On Wed, Nov 08, 2000 at 07:01:20PM -0500, Jim Blandy wrote:
>...
> So I think I'd like to eliminate svn_fs_dir_t and svn_fs_file_t, and
> use svn_fs_node_t throughout. It would make svn_fs_node_t more like
> Unix file descriptors --- a uniform way to reference whatever's out
> there.
>
> What do folks think? Greg, I'm especially interested in your opinion,
> since you've actually written code that uses the fs interface.
This would be fine with me. There are points where I need a "file" to fetch
file-like information or content. Since these can already return an error,
there aren't any additional checks for me. But even better: I already know
whether it is a file or dir before I ever try to do that; therefore, I
shouldn't be messing up what I try to do with a node.

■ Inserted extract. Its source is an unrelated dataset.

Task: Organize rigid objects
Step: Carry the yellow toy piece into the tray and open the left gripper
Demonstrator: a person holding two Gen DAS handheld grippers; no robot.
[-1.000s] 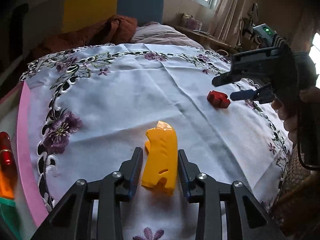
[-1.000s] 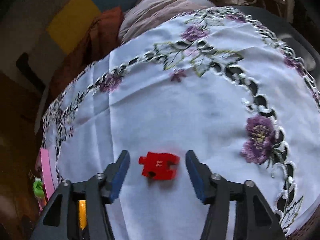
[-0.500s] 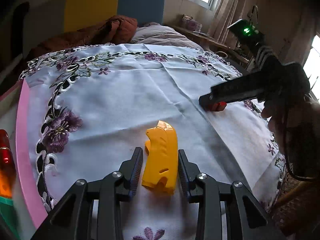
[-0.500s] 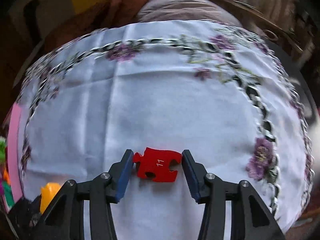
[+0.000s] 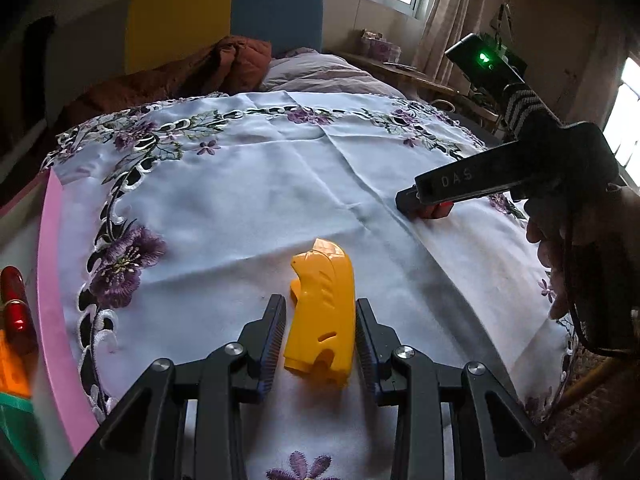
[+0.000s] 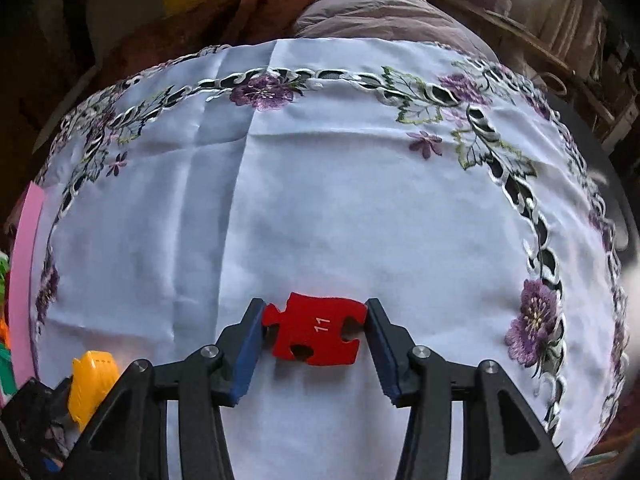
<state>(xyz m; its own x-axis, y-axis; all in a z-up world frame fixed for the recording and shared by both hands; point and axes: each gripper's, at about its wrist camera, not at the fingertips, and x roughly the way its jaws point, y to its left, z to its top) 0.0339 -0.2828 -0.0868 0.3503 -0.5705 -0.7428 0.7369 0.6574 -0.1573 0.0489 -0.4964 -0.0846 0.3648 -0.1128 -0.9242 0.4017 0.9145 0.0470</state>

Of course, the svn_fs_node_is_dir() must stick around.
On a separate note, there are some gaps in the API that would be nice to
have and/or explained "how to do [because I'm missing it]":
*) fetch the svn_fs_id_t for a given node
*) when I call svn_fs_file_contents(), I get back a stream baton. is there
some way to mark that as "no longer needed" ? Note that reading to EOF is
not the answer, as I might read a portion of the stream. [is it relevant
to mark it as unneeded?]
*) svn_fs__file_from_skel() appears to copy the file contents into memory.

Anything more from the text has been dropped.